В 6 лет впервые услышала «Вечера…», и до сих пор у меня к ним сохранилась любовь. Маленькой я хохотала от всей души над фразами «Чем ты смазываешь свои сапоги, смальцем или дегтем?». Сейчас наслаждаюсь атмосферой. Тебя погружают в эту полуфантастическую жизнь, где существуют колдуньи, черти, ведуньи.

 

Раз 15 читала «Евгения Онегина» Александра Пушкина. Это, конечно, энциклопедия русской жизни. Отношения к фабуле мои обращения к роману не имеет, я не думаю о том, был ли Онегин декабристом, я наслаждаюсь стихами.

 

Полная банальность, но «Мастер и Маргарита» Михаила Булгакова тоже мной очень любима. Читала роман в 8 классе первый раз, тогда в моей жизни не было понятия Бога, нашему поколению о духовной жизни не рассказывали. Понимание пришло не через образование, а через личные трансцендентальные переживания. Должно было что-то произойти с тобой, чтобы ты иначе взглянула на эти вещи. Например, когда приходит любовь, то эго для тебя исчезает, ты уже начинаешь понимать все на другом уровне.

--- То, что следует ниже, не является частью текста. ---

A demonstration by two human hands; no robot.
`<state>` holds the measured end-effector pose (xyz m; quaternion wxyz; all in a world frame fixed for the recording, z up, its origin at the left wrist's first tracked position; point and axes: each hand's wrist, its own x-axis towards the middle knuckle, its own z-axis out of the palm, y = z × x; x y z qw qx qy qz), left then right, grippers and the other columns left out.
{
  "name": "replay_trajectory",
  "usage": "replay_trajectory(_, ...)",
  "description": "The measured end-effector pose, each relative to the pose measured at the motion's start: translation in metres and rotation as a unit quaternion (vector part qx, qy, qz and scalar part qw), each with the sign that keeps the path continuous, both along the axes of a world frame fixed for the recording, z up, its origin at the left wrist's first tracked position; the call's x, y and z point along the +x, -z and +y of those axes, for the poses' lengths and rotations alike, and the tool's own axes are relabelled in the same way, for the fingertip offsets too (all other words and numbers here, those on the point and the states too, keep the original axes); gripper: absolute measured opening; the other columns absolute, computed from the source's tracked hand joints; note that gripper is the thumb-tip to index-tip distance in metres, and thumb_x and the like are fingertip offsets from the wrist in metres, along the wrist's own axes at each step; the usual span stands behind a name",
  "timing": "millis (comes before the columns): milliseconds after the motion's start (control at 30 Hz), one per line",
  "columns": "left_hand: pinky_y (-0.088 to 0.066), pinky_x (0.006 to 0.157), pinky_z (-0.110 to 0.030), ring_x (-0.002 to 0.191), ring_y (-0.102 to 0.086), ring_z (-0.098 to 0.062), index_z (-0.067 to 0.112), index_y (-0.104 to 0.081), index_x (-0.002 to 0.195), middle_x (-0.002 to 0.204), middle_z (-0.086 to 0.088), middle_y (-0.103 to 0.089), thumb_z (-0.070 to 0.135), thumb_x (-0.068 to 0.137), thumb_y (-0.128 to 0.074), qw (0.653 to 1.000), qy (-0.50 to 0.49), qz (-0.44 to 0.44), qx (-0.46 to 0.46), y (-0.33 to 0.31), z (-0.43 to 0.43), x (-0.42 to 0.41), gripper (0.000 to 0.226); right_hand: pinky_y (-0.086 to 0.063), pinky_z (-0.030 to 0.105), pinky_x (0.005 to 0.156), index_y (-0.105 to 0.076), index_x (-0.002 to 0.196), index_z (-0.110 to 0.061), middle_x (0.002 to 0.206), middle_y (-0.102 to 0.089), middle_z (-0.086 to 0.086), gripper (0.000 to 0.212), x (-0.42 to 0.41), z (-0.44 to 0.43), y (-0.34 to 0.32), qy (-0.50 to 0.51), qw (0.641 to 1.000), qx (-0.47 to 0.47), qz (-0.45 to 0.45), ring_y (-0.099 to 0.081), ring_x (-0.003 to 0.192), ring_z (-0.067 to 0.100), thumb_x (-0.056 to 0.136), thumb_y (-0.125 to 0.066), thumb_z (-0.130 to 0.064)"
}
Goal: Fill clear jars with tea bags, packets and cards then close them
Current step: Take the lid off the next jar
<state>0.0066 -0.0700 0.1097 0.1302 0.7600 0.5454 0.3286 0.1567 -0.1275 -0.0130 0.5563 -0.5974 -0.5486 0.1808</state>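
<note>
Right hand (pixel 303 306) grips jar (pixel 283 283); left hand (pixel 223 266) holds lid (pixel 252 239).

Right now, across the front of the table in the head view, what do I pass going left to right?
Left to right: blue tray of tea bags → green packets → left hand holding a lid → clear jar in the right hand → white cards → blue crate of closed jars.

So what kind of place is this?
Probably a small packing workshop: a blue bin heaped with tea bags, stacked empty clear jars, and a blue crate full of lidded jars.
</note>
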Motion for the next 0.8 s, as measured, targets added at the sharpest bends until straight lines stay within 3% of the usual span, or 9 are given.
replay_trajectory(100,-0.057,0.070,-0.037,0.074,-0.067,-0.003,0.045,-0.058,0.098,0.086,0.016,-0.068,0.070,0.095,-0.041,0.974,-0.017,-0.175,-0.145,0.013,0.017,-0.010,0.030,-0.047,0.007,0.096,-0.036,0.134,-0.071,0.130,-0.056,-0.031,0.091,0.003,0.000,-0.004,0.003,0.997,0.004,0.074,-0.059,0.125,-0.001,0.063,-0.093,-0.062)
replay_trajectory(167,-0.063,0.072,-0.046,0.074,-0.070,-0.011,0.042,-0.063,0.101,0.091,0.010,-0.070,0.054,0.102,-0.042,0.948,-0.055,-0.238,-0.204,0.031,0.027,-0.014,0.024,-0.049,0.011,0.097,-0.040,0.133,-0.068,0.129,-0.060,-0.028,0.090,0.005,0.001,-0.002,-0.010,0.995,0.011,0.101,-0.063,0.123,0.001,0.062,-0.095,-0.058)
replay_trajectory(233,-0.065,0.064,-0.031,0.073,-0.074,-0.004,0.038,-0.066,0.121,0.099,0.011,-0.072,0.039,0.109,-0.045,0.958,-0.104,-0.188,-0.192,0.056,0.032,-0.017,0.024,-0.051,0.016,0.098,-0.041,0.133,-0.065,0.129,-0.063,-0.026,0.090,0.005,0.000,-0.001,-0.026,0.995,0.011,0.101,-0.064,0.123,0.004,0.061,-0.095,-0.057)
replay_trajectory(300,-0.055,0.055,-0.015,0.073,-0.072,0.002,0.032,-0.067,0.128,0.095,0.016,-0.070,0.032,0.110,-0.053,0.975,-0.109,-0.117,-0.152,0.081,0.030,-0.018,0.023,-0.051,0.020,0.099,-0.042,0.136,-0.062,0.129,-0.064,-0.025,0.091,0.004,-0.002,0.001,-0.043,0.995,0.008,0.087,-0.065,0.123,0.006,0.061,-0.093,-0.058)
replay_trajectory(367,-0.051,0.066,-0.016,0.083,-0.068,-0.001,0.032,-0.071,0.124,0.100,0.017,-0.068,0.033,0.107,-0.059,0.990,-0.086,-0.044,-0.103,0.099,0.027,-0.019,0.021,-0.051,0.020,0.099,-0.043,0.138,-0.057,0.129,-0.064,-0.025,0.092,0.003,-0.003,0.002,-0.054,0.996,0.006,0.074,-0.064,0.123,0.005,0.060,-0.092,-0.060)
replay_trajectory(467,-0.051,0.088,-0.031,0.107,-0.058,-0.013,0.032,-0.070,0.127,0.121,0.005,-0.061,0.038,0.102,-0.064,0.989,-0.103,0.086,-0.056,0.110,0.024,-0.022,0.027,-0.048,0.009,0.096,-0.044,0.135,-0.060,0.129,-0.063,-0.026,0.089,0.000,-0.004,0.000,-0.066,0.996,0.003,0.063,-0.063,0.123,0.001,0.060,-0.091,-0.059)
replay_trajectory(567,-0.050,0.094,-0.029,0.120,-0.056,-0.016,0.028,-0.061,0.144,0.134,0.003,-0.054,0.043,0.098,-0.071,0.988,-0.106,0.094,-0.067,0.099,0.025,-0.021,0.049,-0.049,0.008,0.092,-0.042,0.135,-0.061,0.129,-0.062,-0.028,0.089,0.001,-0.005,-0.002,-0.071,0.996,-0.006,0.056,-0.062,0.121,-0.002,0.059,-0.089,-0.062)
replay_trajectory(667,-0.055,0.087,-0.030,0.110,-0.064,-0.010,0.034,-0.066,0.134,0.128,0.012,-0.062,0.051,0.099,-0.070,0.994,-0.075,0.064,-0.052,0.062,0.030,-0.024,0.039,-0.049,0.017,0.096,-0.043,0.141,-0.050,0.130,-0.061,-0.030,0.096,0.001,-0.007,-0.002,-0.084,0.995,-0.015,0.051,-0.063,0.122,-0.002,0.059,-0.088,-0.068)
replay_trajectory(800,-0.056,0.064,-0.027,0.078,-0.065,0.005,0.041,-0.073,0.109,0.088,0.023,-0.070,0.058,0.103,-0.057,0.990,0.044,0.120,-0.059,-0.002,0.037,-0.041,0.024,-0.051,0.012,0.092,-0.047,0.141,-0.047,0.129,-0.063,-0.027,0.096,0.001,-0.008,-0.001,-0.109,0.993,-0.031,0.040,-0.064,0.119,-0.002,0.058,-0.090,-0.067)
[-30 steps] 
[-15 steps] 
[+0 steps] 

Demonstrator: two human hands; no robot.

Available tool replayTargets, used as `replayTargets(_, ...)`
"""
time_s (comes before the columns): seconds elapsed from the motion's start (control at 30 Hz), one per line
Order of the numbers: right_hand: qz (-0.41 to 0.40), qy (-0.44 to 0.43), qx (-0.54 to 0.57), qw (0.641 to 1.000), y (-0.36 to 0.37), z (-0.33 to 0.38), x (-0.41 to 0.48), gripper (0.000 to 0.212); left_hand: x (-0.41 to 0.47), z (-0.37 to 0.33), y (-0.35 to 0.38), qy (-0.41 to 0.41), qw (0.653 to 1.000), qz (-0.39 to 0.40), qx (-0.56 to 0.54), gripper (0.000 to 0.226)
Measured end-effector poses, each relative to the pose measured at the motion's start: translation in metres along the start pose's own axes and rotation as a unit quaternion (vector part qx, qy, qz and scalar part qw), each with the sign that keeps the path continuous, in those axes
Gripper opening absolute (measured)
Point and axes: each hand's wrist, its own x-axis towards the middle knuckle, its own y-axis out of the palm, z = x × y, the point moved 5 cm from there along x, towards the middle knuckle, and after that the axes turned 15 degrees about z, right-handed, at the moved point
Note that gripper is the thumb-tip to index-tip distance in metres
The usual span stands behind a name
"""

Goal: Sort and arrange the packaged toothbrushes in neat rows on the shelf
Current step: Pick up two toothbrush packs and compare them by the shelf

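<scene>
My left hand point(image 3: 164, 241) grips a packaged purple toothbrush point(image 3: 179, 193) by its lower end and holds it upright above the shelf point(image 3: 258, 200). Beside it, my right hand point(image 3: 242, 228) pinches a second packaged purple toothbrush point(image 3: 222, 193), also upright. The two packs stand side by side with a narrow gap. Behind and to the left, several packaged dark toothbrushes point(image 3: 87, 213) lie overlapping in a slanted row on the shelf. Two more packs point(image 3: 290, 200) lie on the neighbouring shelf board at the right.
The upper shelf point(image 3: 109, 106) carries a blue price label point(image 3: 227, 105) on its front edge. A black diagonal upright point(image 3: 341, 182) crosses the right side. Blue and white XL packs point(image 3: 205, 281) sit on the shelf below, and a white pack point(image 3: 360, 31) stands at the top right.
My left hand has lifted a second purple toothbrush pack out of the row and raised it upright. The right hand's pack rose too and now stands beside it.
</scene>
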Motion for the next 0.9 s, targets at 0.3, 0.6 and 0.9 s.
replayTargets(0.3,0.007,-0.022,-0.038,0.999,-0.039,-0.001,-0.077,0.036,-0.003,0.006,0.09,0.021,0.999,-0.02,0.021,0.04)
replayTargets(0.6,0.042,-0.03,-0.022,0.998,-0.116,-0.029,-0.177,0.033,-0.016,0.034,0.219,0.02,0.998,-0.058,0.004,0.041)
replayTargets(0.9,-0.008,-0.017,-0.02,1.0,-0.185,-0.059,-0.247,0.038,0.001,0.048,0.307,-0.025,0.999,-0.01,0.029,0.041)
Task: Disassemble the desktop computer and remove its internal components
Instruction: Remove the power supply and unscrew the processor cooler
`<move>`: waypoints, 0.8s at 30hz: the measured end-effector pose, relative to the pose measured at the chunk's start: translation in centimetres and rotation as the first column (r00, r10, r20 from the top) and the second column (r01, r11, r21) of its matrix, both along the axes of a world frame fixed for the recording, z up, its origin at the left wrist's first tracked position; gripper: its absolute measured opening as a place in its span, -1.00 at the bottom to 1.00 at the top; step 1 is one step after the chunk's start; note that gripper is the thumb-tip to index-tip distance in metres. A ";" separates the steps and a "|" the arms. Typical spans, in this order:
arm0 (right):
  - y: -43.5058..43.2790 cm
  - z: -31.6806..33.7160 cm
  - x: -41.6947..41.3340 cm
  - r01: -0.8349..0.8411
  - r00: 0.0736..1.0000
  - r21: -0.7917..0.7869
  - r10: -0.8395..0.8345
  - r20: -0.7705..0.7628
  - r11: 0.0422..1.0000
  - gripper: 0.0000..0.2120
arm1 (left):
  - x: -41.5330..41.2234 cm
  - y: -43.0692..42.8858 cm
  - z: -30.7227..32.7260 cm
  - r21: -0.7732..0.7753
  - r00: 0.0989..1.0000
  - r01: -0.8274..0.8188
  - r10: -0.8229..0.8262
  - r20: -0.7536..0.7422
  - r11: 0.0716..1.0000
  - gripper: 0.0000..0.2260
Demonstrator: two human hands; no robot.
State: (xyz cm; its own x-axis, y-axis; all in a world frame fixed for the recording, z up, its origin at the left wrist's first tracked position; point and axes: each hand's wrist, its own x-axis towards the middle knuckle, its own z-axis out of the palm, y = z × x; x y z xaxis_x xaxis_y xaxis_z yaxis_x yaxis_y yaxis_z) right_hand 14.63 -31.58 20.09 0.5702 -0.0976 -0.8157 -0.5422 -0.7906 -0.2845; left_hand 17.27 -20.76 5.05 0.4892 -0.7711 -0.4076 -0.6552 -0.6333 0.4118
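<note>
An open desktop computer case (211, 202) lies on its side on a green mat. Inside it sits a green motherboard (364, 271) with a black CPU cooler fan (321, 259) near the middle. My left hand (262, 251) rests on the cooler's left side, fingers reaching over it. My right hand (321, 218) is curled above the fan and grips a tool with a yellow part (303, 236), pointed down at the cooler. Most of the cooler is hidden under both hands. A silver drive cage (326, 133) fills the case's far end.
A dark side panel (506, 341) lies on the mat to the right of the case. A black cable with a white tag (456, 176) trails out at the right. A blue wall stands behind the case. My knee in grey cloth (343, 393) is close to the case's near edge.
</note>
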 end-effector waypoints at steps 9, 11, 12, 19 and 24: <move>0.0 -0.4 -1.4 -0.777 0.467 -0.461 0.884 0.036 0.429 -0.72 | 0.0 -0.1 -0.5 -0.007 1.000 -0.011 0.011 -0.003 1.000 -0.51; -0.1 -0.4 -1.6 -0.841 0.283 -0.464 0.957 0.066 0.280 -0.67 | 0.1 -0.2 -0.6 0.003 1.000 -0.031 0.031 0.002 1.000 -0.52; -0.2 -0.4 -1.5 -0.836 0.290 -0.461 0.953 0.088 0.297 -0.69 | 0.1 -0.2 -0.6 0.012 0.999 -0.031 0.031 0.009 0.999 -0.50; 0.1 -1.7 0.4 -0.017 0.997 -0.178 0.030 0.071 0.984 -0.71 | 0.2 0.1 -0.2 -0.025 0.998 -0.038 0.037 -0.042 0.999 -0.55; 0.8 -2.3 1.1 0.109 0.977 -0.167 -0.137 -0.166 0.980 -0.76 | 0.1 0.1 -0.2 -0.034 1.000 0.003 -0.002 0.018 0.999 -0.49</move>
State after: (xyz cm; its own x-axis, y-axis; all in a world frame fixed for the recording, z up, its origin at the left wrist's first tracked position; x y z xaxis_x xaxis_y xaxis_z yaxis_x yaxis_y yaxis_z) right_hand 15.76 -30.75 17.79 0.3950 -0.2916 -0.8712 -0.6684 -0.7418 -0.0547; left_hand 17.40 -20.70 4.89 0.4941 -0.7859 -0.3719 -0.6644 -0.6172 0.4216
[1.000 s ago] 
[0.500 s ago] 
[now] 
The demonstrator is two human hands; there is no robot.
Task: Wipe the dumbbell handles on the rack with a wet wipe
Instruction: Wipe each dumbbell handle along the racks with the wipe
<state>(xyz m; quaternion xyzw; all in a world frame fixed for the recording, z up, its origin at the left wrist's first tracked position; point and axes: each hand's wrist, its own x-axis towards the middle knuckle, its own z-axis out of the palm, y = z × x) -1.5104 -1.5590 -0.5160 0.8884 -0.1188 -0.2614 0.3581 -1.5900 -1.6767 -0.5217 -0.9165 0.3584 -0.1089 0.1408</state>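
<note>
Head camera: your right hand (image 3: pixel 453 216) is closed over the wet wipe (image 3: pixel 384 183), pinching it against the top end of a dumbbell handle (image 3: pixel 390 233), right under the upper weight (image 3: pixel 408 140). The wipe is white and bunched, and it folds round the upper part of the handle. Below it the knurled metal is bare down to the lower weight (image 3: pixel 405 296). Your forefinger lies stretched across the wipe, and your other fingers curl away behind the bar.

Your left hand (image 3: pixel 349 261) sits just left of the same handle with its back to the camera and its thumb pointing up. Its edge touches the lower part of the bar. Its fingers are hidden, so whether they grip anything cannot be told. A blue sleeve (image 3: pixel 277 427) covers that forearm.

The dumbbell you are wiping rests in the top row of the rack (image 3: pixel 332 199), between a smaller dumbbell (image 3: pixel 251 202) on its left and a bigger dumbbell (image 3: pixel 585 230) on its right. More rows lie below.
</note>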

Еще одна любимая мной книга малоизвестна. Она называется «Вторая Муза историка», это собрание сочинений историков, которые писали стихи.

***

Мемуары — это то, что всегда хотелось бы читать. Хотя некоторые люди, к сожалению, не писатели. В частности, актеры, режиссеры. Если с удовольствием Ширвиндта читаешь, то Марка Захарова осилить сложно, это совсем не литература, слог у автора должен быть.

***

Недавно прочла книгу, которая как глоток ушедшего детства. Это «Манюня» Наринэ Абгарян. Правда, это наше детство! Я читала ее и первый раз за очень долгое время хохотала в голос, узнавая себя, подруг, какие-то вещи из того мира, который уже ушел. А на последних страницах расплакалась, там говорится, что мы все вместе, люди разных национальностей сидим за одним столом… Еще никто не знал, что дальше будет, какой раскол произойдет. Но книга — это не гимн Советскому Союзу, это человеческие взаимоотношения, которые мы сегодня тоже теряем.

«Манюня» — искрометная история, всем взрослым девочкам советую ее прочитать.